I was reading about Robert Lowell’s transformation from Boston-bred Puritan/Congregationalist/etc heir to Catholic, and found a consensus (among half a dozen online sources, anyway) that his conversion was an explicit rejection of the WASPy, industrial mores of his upbringing and native Northeastern context. Max Weber might concur. There’s also at least some religious longing here, though, says A.O. Scott:

The poems are populated by figures from New England’s past, including some of Lowell’s own ancestors. But Lowell, descended on both sides from prominent Yankee families, had undertaken a twofold rebellion against his inheritance, rejecting Harvard for Kenyon College and the bleached-out Puritanism of the Congregational Church for a notably sanguinary, “fire-breathing” Catholicism.
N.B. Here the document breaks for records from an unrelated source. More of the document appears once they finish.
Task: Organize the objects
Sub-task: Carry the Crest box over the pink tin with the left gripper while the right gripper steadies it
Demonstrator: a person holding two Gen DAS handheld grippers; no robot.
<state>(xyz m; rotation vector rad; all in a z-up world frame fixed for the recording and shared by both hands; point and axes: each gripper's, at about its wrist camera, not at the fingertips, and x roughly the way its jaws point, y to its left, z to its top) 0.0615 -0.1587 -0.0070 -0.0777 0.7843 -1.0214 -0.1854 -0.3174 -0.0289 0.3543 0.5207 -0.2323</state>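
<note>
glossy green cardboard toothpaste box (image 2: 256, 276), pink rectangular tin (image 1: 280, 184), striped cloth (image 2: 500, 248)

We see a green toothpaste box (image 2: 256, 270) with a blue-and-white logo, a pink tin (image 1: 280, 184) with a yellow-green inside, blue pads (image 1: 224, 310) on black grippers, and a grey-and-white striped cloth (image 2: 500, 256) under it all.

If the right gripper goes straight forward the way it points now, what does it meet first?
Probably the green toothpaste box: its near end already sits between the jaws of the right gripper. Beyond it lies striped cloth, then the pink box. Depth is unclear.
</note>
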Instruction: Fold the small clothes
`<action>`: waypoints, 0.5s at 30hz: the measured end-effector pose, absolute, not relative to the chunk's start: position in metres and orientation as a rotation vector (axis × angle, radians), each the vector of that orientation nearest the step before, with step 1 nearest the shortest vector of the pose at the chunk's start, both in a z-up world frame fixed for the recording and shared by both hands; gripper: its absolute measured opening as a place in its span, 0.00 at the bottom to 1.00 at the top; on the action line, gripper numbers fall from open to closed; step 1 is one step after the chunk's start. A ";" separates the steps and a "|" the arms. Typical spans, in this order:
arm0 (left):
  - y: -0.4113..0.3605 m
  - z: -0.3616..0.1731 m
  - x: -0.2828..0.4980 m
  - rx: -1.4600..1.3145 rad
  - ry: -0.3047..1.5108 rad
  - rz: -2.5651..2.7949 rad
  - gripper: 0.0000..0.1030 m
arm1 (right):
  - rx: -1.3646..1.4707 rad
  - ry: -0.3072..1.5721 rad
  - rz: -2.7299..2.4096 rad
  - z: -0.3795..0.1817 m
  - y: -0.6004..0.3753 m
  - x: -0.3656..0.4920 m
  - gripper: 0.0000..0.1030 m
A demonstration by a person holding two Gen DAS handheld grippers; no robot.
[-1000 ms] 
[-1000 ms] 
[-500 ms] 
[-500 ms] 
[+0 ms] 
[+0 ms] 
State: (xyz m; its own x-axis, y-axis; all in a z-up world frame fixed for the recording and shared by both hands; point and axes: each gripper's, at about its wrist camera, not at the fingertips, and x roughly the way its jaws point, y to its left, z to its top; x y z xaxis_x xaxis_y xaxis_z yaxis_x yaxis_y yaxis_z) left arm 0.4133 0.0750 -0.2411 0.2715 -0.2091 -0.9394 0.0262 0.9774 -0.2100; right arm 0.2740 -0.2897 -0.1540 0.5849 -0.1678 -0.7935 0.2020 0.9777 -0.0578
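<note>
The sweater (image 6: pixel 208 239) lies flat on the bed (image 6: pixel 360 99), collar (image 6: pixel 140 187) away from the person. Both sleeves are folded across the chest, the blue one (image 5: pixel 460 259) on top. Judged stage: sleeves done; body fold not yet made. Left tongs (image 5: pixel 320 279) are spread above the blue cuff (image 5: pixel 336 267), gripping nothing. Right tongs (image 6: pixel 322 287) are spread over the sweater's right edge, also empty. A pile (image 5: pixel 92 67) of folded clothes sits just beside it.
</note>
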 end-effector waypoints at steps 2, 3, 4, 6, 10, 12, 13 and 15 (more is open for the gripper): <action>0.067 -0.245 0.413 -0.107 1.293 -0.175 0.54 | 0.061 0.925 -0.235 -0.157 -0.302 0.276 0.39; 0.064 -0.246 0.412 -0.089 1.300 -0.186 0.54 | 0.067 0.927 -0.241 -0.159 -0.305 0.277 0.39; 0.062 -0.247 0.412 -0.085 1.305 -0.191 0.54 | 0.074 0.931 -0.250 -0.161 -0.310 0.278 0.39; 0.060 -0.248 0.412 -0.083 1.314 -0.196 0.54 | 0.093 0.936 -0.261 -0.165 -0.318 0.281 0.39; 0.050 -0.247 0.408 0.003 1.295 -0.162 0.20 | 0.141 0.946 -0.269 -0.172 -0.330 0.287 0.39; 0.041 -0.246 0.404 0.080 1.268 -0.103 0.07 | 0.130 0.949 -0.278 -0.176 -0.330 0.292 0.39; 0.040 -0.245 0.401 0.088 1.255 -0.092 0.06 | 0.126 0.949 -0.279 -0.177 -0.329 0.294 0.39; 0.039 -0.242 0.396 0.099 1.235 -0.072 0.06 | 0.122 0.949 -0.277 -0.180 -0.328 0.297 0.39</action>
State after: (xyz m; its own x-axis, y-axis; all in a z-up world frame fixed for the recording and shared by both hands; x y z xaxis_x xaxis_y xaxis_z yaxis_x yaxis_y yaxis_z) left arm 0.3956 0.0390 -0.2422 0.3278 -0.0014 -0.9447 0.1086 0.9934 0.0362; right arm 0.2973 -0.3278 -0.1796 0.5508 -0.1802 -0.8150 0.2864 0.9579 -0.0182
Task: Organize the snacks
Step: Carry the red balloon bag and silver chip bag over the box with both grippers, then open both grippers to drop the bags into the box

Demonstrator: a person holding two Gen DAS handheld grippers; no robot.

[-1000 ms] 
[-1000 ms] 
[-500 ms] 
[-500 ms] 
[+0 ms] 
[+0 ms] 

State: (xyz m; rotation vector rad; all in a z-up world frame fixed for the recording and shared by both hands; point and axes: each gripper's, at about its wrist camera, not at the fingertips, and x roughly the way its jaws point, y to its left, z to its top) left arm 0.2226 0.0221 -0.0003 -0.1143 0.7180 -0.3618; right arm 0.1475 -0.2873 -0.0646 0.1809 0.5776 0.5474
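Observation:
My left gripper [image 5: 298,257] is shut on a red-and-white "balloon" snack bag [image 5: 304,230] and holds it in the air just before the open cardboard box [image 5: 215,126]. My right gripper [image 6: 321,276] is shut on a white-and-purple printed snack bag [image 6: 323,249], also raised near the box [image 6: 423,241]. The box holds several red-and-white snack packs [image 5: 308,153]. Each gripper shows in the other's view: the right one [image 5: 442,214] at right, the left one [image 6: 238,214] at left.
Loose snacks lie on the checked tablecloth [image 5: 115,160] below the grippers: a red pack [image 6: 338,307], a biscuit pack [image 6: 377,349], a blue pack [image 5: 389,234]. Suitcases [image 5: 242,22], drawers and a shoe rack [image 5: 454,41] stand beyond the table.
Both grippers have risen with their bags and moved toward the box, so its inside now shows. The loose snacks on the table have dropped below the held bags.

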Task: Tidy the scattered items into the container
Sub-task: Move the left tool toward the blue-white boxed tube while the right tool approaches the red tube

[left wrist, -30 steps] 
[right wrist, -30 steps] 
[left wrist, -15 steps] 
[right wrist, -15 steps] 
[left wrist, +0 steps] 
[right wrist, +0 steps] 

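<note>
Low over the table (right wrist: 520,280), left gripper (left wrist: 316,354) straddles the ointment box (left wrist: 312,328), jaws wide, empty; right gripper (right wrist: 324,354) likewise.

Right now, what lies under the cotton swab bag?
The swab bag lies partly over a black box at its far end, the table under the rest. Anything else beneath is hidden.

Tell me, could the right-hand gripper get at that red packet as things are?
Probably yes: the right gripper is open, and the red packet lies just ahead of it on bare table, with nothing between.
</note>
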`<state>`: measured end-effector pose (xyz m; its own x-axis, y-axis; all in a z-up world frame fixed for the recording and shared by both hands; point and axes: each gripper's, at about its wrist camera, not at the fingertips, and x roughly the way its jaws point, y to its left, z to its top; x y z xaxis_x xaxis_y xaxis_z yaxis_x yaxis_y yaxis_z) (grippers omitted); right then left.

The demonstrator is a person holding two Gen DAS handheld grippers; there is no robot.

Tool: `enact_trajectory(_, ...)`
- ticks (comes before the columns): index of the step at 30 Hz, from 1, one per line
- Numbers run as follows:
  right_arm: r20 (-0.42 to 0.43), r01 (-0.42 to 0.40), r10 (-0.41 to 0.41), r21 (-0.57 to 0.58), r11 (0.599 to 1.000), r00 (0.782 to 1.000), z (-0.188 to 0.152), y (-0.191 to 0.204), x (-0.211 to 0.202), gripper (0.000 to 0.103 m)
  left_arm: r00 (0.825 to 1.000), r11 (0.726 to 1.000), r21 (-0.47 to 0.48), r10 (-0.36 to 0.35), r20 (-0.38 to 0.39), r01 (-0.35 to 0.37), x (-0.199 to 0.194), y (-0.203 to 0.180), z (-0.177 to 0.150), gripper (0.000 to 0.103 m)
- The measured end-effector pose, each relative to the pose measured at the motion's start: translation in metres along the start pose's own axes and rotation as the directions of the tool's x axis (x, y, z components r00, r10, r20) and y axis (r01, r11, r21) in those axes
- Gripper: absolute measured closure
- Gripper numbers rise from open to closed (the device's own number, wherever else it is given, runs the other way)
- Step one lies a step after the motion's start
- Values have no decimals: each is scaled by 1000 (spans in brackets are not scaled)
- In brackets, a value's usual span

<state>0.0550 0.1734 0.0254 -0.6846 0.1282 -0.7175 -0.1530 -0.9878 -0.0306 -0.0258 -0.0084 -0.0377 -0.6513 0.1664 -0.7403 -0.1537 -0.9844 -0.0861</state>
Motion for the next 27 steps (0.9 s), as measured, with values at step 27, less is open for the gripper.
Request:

Scott’s full article here.

Because I’m a soft little soul, I know a few things about indie music.  We’ve talked about Sufjan/Flannery before, but the more I think about the number of good, working indie bands out there that also happen to be plaintively (if not commercially), well, Christian, the more I wonder if their influx since the mid-late 90s has something to do with secular suburban kids rebelling against the norms and expectations of their settings. I won’t bore you with tales of my own Tenth-Grade Nothingness or an uninformed discourse on how the straightedge movement corroborates this idea. More on “Christian” art that’s still…good…in this article on emusic.com.

7 thoughts on “Religion (Religiosity?) as Rebellion”

  1. Religion has always been one of the short list of ways for young rebels to rebel, especially attractive since it seems to be taking the moral high ground. The particular manifestations of rebellion get sort of hard wired into the expression of religion, such as beards on the Amish.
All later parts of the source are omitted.